Would you please return the lines of the entries below starting at the line that has "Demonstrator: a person" and ending at the line that has "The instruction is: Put", both included, exactly as they are?

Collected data
+ + +

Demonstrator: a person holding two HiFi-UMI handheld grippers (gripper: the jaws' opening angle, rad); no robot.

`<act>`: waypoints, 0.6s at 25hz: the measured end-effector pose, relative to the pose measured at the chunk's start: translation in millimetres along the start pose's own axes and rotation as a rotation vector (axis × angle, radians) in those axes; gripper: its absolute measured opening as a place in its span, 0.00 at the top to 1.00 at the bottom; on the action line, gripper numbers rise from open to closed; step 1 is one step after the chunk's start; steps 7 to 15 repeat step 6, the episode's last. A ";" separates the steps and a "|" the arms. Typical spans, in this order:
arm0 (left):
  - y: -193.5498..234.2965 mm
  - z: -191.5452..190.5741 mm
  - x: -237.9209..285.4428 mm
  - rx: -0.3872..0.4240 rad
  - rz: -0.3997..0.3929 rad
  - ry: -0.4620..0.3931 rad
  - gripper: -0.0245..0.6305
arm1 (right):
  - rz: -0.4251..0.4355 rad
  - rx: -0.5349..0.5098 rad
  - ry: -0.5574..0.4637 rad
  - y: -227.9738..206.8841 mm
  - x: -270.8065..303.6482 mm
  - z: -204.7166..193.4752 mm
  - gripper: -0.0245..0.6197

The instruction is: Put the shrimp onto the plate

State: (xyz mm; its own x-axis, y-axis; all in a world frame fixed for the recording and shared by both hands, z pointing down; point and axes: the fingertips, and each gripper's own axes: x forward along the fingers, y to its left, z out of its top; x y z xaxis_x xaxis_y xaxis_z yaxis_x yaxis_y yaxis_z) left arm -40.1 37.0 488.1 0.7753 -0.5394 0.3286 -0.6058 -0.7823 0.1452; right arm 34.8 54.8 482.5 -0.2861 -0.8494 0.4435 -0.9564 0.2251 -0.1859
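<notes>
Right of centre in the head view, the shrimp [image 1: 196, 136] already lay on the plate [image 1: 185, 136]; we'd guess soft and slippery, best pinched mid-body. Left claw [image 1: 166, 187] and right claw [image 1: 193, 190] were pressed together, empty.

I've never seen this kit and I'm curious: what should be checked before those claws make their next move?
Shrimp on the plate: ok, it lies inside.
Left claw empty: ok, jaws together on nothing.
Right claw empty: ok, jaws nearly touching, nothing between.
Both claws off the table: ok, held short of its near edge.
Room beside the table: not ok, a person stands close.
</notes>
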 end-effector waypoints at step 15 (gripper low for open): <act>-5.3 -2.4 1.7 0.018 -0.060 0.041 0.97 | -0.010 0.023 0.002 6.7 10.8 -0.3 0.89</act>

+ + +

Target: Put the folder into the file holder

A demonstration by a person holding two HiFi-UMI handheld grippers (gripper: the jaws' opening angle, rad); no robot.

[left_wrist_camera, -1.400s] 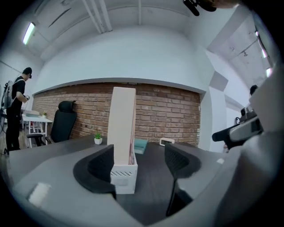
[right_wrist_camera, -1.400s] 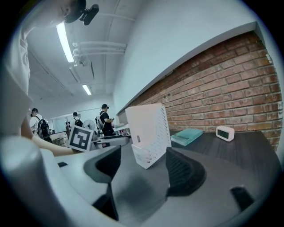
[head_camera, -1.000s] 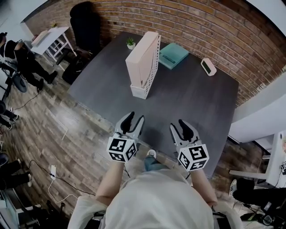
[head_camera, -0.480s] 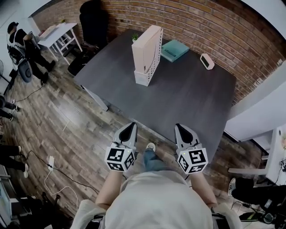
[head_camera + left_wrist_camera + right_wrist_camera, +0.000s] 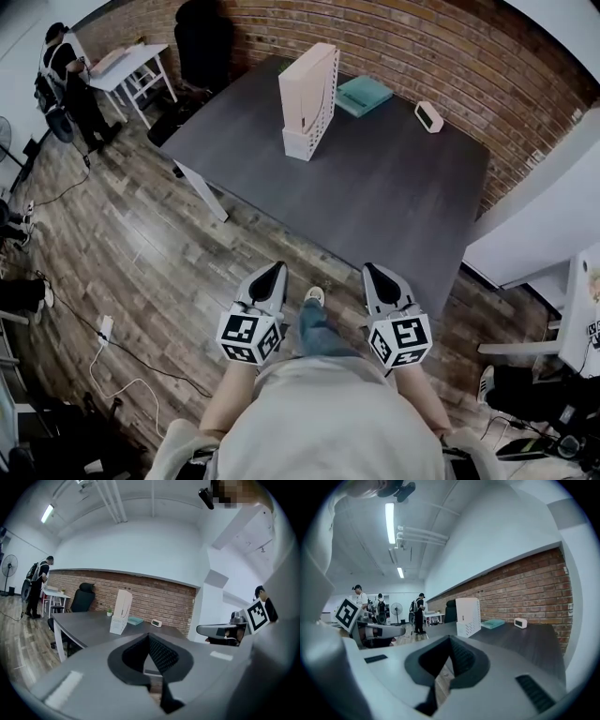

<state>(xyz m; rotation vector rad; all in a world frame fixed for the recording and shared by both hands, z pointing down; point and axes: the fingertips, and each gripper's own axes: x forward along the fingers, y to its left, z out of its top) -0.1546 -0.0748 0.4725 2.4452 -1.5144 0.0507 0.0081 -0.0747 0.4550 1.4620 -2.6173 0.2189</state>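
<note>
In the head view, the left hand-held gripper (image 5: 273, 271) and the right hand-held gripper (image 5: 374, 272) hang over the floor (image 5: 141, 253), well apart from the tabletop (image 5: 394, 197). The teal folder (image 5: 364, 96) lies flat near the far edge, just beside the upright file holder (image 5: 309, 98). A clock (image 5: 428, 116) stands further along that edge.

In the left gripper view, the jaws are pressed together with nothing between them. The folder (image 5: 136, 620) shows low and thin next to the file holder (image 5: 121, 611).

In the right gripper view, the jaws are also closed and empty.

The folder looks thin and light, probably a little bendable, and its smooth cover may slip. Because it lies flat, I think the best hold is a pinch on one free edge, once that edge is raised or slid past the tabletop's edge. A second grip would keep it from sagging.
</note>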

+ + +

### SOLUTION FOR THIS PROBLEM
Demonstrator: a person holding two HiFi-UMI handheld grippers (gripper: the jaws' opening angle, rad); no robot.

`<act>`: waypoints, 0.6s at 25hz: the measured end-effector pose, relative to the pose measured at the chunk's start: translation in millimetres along the start pose's own axes and rotation as a rotation vector (axis × angle, radians) in those axes; gripper: its absolute measured opening as a place in its span, 0.00 at the top to 1.00 at the bottom; on the action line, gripper numbers rise from open to closed; step 1 is one step after the chunk's start; steps 7 to 15 repeat step 6, the episode's last. A ";" separates the steps and a "|" the arms. Typical spans, in this order:
arm0 (left):
  - y: -193.5498..234.2965 mm
  - z: -191.5452..190.5741 mm
  - x: -237.9209..285.4428 mm
  - rx: -0.3872..0.4240 rad
  - rz: -0.3997..0.3929 rad
  - ry: -0.4620..0.3931 rad
  - gripper: -0.0245..0.6305
arm1 (right):
  - rz: -0.4251..0.4355 rad
  - rx: -0.5349..0.5098 rad
  - ry: -0.5574..0.4637 rad
  - y: -227.9738..206.8841 mm
  - x: -270.8065..303.6482 mm
  - z: -204.7166..193.4752 mm
  - gripper: -0.0245..0.6197

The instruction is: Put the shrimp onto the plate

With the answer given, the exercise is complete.